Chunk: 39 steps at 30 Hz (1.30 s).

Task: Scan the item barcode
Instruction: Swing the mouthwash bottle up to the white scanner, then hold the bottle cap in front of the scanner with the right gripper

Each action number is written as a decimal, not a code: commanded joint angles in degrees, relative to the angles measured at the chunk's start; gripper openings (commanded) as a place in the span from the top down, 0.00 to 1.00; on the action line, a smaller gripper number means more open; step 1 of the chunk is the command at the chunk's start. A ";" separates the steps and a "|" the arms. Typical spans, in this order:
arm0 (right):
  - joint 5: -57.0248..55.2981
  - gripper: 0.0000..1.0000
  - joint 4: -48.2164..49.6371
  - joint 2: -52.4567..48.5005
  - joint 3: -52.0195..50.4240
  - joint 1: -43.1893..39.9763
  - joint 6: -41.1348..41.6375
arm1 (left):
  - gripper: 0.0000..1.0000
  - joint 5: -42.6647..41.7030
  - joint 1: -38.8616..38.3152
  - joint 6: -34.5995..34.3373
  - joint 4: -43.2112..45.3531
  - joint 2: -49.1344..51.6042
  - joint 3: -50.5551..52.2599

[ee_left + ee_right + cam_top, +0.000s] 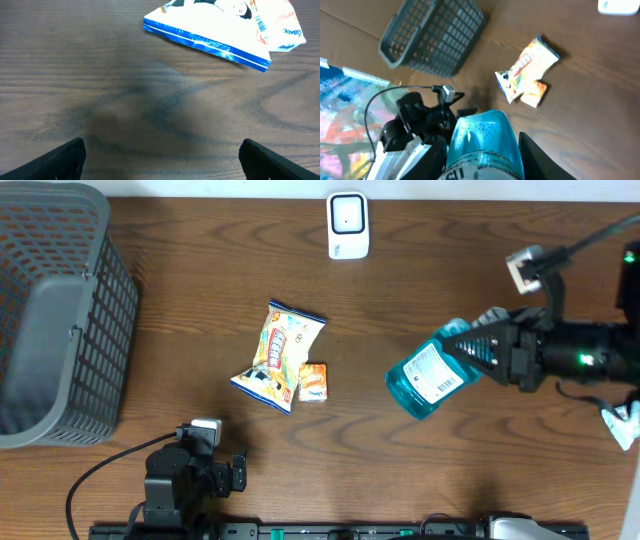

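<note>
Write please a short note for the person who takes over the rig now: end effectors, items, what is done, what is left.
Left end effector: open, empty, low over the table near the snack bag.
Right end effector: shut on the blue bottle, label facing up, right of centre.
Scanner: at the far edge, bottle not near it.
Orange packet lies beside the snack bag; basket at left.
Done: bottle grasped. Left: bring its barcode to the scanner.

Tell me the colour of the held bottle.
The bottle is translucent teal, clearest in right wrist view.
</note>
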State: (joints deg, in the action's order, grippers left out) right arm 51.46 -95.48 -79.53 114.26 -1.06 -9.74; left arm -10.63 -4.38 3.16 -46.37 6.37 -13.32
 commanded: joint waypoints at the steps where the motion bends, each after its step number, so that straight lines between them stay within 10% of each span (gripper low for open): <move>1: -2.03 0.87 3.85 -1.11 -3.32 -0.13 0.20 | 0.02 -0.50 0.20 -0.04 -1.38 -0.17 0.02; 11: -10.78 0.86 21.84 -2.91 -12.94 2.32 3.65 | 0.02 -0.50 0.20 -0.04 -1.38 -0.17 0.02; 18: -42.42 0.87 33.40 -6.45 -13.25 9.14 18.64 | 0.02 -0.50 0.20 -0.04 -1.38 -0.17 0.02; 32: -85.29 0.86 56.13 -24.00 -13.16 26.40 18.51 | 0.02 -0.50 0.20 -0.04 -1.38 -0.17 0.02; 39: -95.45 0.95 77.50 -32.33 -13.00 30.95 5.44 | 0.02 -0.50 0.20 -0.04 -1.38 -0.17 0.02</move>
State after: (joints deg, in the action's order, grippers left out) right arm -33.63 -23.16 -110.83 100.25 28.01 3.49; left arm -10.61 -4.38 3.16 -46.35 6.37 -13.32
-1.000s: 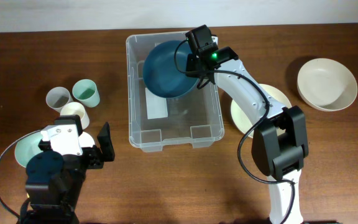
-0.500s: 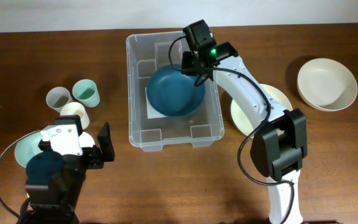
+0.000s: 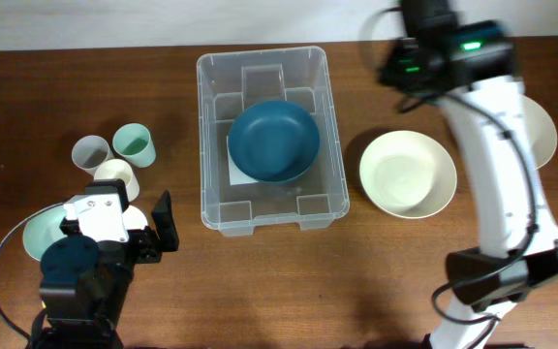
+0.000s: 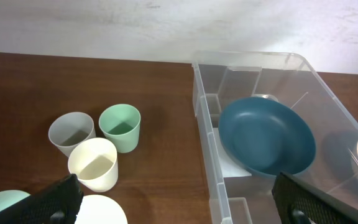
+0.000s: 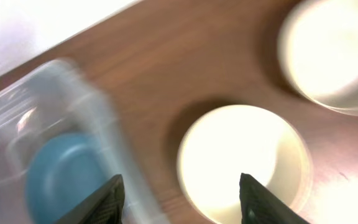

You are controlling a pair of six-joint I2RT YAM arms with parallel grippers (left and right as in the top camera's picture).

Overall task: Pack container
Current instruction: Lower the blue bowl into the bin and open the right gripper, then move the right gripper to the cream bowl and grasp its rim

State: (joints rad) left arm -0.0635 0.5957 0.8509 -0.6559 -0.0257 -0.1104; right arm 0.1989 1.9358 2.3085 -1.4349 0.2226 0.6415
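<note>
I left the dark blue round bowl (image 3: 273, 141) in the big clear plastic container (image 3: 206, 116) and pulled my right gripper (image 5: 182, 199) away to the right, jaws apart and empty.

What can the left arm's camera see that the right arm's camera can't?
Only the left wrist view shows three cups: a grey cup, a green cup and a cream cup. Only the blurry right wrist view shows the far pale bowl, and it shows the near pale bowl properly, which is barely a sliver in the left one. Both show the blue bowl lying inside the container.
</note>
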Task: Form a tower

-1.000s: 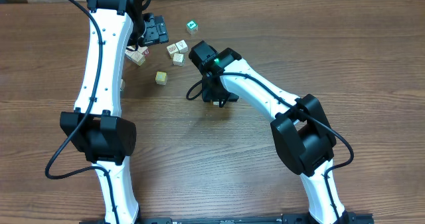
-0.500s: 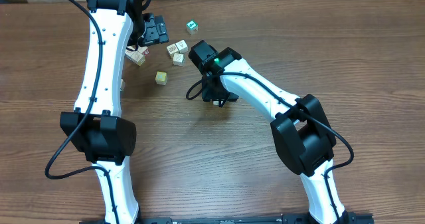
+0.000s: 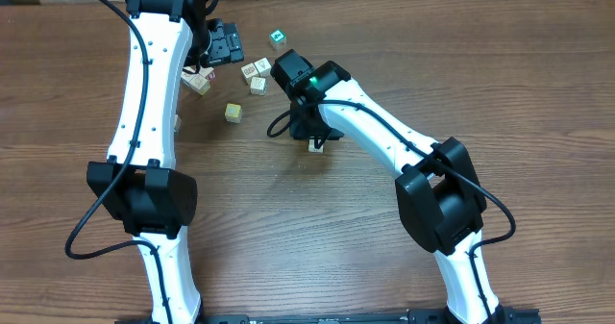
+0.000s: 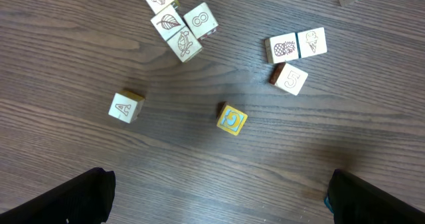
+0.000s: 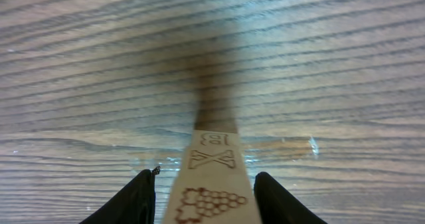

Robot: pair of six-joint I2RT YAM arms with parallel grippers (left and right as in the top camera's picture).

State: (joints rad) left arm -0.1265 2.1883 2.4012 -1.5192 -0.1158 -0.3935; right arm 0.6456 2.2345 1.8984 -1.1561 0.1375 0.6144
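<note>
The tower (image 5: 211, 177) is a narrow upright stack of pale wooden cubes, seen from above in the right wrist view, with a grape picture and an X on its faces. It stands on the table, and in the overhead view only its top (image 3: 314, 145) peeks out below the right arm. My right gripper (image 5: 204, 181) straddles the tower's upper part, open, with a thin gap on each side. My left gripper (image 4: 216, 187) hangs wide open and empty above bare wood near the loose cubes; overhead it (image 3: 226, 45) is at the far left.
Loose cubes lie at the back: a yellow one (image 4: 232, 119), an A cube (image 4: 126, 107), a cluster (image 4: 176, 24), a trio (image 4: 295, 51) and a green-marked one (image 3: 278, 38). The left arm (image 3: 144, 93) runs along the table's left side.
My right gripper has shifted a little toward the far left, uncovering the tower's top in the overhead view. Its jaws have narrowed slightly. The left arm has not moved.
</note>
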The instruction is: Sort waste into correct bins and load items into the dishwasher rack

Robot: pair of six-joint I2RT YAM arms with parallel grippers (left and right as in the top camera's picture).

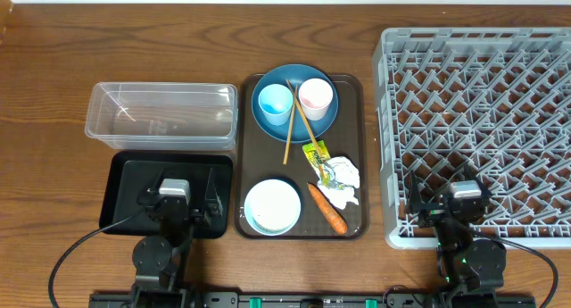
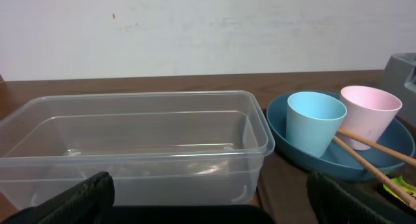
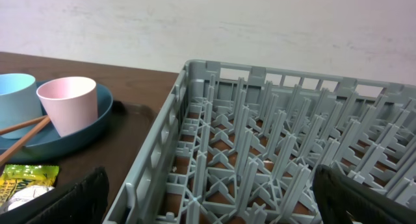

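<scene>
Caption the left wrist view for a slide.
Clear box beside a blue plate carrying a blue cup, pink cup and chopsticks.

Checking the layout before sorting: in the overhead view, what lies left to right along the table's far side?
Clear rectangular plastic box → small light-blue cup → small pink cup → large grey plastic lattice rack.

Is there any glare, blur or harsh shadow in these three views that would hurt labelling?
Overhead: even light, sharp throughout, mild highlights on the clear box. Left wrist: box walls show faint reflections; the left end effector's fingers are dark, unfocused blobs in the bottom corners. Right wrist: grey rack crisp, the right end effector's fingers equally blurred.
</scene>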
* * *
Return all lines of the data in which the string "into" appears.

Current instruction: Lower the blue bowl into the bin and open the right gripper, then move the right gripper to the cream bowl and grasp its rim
The instruction is: Sort waste into correct bins and load items into the dishwasher rack

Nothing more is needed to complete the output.